Over the past several decades, the use of wireless broadband technology has become more advanced, with cell phone-internet has become nearly indispensable. People, regardless of their status, are using these in daily lives. Further advancements in technology has resulted in transferring images of medical data and real-time audio & video consultations. Health Insurance Portability and Accountability Act 1996 guidelines, digitalizing information, have made e-Health & telemedicine stress-free & cost-effective.

Telemedicine in India: This practice have slowly gained foothold in India. The steps taken by ISRO, Dept. of Information Technology, MEA, MoH&FW and state governments have played a vital role in its development. ISRO was the pioneer of telemedicine with a Telemedicine Pilot project in 2001. To further this cause, the health ministry has undertaken projects like Integrated Disease Surveillance Project, National Cancer Network, National Rural Telemedicine Network, Digital Medical Library Network, etc. DIT has also formulated a standardized telemedicine practice guidelines. Indian telemedicine is also strategically placed in the global scenario with Pan African e-Network Project & SAARC telemedicine networks project. Private sector has too showed keen interest in this field. But till now, there is no legislation on practice of telemedicine posing risks for both doctors & patients.

How telemedicine proved beneficial in Covid times ?: the poor doctor-population ratio (0.62 1000) became daunting in the wake of Covid 19. It had delivered clinical information and discussion without the need for travel, thereby saving time, reducing medical costs and providing easier access for common man to consult specialist doctors. It reduced the burden on tertiary hospitals by providing treatments in their own geographical location and by reducing hospital visits. Simultaneously, it provided ongoing management of chronic diseases, particularly in social-distancing times. It also provided psychological support to patients & their families without getting exposed to infection. It had also provided training to health-care providers.

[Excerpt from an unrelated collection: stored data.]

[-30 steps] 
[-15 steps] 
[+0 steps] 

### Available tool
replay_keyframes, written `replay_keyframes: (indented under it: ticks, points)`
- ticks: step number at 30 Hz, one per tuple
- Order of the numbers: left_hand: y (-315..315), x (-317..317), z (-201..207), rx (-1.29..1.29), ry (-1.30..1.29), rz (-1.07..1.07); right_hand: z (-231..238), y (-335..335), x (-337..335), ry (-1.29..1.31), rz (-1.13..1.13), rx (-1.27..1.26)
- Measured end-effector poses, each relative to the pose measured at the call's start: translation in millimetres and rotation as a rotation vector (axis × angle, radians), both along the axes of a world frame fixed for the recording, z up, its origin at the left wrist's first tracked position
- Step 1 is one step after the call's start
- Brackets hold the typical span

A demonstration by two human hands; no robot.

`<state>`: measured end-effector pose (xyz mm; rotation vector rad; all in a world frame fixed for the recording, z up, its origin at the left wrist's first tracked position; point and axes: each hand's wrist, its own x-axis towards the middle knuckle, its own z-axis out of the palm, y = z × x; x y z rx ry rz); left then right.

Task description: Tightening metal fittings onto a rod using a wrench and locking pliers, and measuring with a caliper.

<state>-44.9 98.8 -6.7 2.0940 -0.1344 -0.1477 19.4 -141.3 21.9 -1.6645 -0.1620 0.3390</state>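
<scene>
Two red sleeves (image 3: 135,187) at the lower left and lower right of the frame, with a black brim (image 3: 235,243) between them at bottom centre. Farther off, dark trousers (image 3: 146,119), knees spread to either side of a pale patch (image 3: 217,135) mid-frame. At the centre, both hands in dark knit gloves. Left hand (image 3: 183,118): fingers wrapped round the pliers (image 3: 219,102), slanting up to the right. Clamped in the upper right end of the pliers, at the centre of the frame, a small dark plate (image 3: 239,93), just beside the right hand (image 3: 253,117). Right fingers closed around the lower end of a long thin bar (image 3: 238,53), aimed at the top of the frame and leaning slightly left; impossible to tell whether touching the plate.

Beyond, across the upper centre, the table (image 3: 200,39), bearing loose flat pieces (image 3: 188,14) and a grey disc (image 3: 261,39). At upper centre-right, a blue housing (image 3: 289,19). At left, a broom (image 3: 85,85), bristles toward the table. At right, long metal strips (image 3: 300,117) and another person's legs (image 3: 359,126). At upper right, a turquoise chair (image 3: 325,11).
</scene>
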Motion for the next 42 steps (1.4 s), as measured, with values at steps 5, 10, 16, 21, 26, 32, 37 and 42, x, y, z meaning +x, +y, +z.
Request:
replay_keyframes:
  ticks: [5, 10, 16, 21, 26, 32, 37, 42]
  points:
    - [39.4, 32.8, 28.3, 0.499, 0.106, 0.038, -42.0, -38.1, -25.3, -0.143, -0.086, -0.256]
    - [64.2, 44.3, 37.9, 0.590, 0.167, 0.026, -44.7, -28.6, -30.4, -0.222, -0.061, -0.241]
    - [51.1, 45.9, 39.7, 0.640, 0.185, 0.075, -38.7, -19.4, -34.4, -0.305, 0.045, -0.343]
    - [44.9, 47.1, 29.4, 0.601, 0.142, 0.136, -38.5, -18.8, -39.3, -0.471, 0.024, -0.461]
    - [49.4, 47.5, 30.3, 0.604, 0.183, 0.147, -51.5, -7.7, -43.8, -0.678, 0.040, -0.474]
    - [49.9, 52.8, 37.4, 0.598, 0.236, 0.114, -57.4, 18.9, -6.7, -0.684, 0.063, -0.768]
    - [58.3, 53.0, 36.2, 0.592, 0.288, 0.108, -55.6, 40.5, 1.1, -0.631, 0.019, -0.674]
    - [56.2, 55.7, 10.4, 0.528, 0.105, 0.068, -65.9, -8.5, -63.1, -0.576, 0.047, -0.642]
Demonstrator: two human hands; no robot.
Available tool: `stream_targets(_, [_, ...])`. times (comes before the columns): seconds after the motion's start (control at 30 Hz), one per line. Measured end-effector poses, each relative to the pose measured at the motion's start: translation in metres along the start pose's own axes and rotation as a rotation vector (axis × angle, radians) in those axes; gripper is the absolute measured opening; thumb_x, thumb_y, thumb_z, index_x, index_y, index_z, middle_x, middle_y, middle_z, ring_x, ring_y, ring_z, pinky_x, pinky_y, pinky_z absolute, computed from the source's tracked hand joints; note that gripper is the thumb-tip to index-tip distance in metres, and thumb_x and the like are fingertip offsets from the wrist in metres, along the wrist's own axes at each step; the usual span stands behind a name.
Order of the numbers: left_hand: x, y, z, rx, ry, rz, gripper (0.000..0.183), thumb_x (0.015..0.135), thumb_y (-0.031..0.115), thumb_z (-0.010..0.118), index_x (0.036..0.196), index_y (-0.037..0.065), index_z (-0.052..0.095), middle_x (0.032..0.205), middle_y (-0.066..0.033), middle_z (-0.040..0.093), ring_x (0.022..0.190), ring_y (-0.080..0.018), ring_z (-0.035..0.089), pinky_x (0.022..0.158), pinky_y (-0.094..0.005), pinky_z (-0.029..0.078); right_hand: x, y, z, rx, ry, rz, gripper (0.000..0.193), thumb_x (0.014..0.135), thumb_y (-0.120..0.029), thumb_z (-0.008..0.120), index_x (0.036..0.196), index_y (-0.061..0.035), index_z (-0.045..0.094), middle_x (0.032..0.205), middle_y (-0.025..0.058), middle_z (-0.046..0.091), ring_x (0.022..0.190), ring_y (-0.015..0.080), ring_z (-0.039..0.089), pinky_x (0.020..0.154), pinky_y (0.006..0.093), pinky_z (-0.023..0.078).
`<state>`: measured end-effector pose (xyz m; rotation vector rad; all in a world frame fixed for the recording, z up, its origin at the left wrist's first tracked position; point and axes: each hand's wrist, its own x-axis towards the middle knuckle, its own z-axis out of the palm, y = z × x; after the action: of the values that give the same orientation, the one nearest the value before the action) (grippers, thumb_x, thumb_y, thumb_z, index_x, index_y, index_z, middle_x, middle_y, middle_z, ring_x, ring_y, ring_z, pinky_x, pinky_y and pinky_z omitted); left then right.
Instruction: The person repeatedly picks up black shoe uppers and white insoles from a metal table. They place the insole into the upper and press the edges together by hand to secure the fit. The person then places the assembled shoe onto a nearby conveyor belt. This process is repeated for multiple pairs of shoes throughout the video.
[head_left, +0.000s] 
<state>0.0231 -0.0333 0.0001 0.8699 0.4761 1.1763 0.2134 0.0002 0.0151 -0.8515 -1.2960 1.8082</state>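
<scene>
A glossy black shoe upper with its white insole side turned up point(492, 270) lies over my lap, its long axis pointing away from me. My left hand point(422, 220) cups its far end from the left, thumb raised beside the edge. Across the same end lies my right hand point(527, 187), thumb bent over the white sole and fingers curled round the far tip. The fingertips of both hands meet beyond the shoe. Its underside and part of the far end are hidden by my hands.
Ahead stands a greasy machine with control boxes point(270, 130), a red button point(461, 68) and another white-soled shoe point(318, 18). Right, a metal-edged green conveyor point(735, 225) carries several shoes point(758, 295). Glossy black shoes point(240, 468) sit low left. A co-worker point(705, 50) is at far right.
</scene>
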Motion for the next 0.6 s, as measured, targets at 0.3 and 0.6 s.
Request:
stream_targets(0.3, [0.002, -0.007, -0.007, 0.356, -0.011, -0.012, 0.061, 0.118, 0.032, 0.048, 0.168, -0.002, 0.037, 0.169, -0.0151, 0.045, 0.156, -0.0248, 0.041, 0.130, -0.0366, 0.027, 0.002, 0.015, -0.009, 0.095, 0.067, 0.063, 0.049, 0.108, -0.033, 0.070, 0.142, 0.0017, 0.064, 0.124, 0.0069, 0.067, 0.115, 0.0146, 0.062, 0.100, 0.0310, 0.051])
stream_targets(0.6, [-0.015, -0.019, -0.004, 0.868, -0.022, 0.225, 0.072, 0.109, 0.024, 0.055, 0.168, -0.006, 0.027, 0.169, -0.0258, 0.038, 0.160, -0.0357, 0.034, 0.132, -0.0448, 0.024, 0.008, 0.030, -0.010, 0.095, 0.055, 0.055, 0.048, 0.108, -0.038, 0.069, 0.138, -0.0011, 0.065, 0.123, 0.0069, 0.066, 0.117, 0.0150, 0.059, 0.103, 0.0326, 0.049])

Challenges: it is fraught with few issues :

  • Reduced liability of doctors if medical information provided is misinterpreted by patients.
  • Privacy & confidentiality may get breached.
  • No process for reimbursement for services provided through telemedicine.
  • Specific competencies are lacking to run telemedicine program successfully, which needs technical skills to set up and use equipments. It can require extra time for equipment management & transmission of prescriptions.

Telemedicine will continue to grow and adopted by more healthcare practitioners & patients. Thus, there need to be a regulatory framework in fostering its growth. It will assist medical practitioners to pursue safe course of action to provide effective medical care based on available resources. However, telemedicine is not the answer for all problems, and cannot replace in-person consultation or emergency medicine. But its wider acceptance and implementation will help us prepare better for any future pandemics.